Guide45 minutesBeginner

How to create Product Hunt gallery images with device mockups

Your Product Hunt gallery is the pitch most visitors actually read — the first image shows in the feed before anyone clicks. This guide covers the 1270 × 760 format, the story arc that keeps browsers swiping, and how to render each frame from a device mockup in under an hour.

Updated

¶ In numbers
1270 × 760

recommended gallery image size on Product Hunt

Product Hunt launch guidelines, 2026

#1

your first gallery image doubles as the feed thumbnail

Product Hunt product page layout, 2026

¶ What you need
  • Your product's 4-6 strongest screens exported at 2x
  • A one-line value proposition you can defend
  • A MochiMockup account (free tier works for the gallery size)
¶ Steps6 total
  1. 01

    Storyboard the gallery before opening any tool

    Plan 4-6 frames as a pitch, not a screenshot dump: frame 1 states the value proposition, frame 2 shows the core workflow, frames 3-4 show differentiating features, the last frame shows pricing or a call to action. Write the one-line caption for each frame first — the image illustrates the caption, not the other way around.

    TipSteal the structure from launches you admire: browse yesterday's top 5 products and note how their galleries sequence the story.
  2. 02

    Export your product screens at 2x

    From Figma, export each screen in your storyboard as PNG at 2x. For a web app, export the full browser-width frame; for a mobile app, export the phone frame. You want at least 1600 px on the long edge so the screen stays sharp inside the mockup render.

  3. 03

    Render each screen in a device mockup

    Drop each export into a MochiMockup scene — a laptop for web apps, a phone for mobile. Keep the same scene family across all frames so the gallery reads as one set. Landscape studio scenes work best because the 1270 × 760 canvas is landscape.

    TipResist using a different scene per frame. A consistent backdrop makes the gallery feel designed; variety makes it feel assembled.
  4. 04

    Compose the 1270 × 760 frames with captions

    Place each render on a 1270 × 760 canvas, device on one side, caption on the other. Set the caption in large type — gallery images are viewed at half size in the carousel, so text below 40 px effectively disappears. One claim per frame.

  5. 05

    Make frame 1 work as a thumbnail

    The first gallery image is also your feed thumbnail, competing in a list of 20 launches. Test it at 25% zoom: if the value proposition isn't readable and the device isn't recognisable, simplify. Big headline, one device, high contrast.

  6. 06

    Export, compress, and upload in order

    Export each frame as PNG, compress to under 3 MB each, and upload to your Product Hunt draft in storyboard order. Preview the launch page on mobile — the carousel crops slightly on small screens, so confirm no caption sits at the very edge.

¶ FAQ
What size are Product Hunt gallery images?

Product Hunt recommends 1270 × 760 pixels for gallery images.
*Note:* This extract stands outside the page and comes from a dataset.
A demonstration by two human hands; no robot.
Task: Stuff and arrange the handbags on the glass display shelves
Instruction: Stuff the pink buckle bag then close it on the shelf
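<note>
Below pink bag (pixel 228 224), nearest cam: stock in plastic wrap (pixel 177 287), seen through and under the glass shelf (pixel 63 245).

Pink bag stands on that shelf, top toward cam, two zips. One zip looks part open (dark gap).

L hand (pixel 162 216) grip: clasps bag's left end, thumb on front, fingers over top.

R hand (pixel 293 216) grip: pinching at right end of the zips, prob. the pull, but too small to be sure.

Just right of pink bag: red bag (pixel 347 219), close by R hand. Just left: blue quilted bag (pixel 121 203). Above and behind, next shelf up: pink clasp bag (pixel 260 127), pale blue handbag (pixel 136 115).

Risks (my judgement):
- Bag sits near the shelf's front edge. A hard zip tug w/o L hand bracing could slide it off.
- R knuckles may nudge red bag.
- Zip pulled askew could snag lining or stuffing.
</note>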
The first image doubles as your thumbnail in the launch feed, so treat it as the single most important asset of the launch — a headline plus one recognisable device render at high contrast.
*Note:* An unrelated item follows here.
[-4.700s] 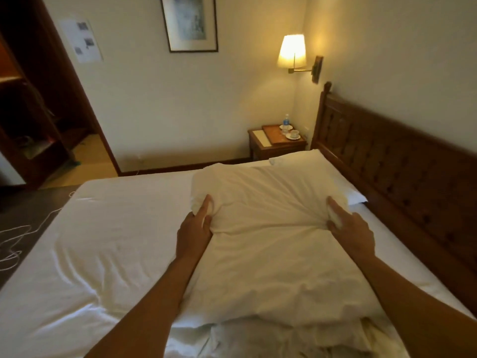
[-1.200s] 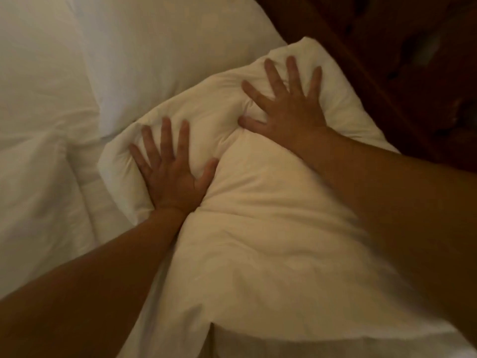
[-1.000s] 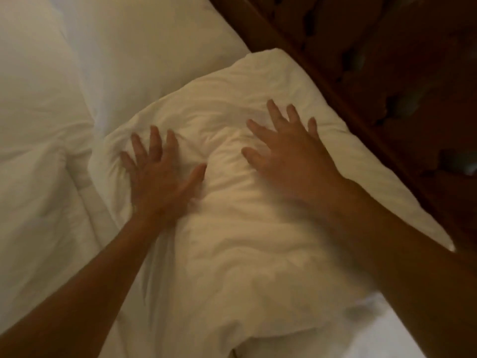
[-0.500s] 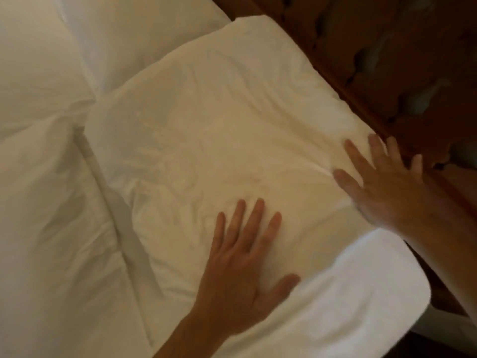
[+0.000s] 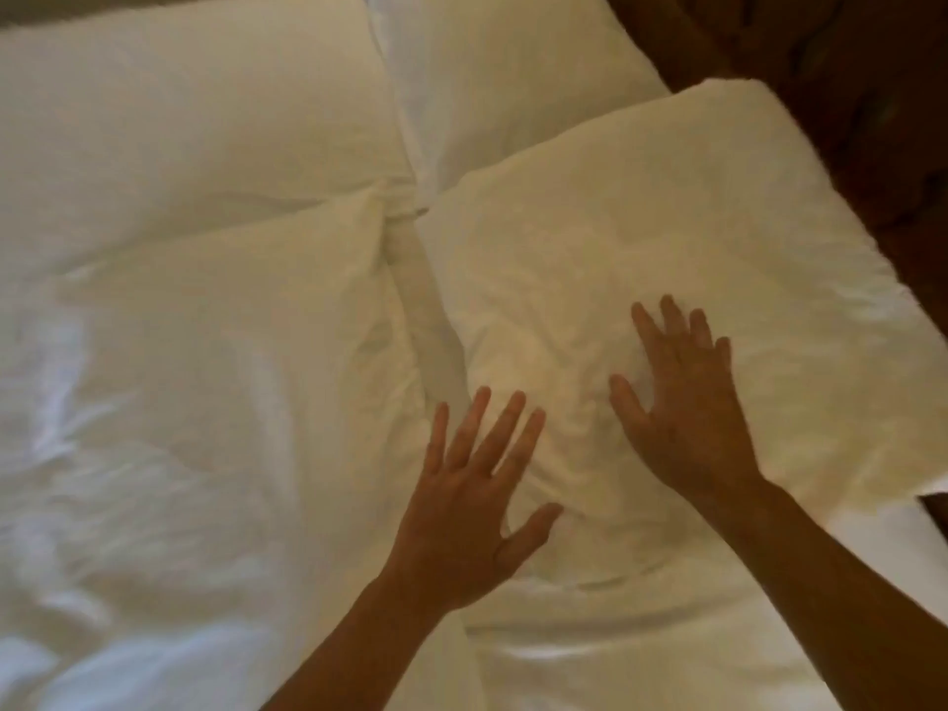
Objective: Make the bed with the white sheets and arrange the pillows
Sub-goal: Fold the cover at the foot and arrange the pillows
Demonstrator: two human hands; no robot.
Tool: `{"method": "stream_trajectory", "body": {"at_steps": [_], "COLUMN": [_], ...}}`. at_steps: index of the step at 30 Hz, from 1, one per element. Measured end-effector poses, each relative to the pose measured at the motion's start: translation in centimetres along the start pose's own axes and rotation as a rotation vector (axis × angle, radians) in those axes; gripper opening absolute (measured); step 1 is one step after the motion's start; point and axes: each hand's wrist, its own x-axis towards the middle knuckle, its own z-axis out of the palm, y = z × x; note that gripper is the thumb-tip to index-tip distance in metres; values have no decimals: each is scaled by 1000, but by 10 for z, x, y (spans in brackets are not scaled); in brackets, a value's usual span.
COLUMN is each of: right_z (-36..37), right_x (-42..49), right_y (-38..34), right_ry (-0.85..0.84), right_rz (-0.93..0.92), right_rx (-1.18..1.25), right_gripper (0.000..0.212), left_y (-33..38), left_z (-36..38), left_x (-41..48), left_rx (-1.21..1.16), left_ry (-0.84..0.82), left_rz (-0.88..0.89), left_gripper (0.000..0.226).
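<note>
Both hands lie flat with fingers spread and straight, gripping nothing. The right hand presses the middle of the near pillow, and the cover creases around its palm. Half a second earlier it was out at the pillow's edge by the dark wooden headboard, and it has since come inward. The left hand has slid from the pillow's centre to its left edge, where the pillow meets the white sheet. The pillow lies flat at the head of the bed, its long side against the headboard, with a second pillow just beyond it, the two meeting at a corner. The sheet spreads rumpled to the left.
</note>
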Motion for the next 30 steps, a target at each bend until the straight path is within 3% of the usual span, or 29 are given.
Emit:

How many gallery images should a Product Hunt launch have?

4 to 6. Fewer than 4 reads as low-effort; beyond 6, completion drops. Structure them as a pitch: value proposition, core workflow, one or two differentiators, then pricing or a call to action.

Should I use screenshots or mockups in a Product Hunt gallery?

Both, deliberately: device mockups for the hook and context frames (1 and 2), tighter UI crops for feature detail frames. A raw full-page screenshot at gallery scale is unreadable; a mockup gives the eye a device to anchor on.

Can I make Product Hunt images with MochiMockup's free tier?

Yes. Gallery frames are 1270 px wide, well inside the free tier's 2K export. Render the device scene in MochiMockup, then add captions in Figma or any canvas tool before uploading.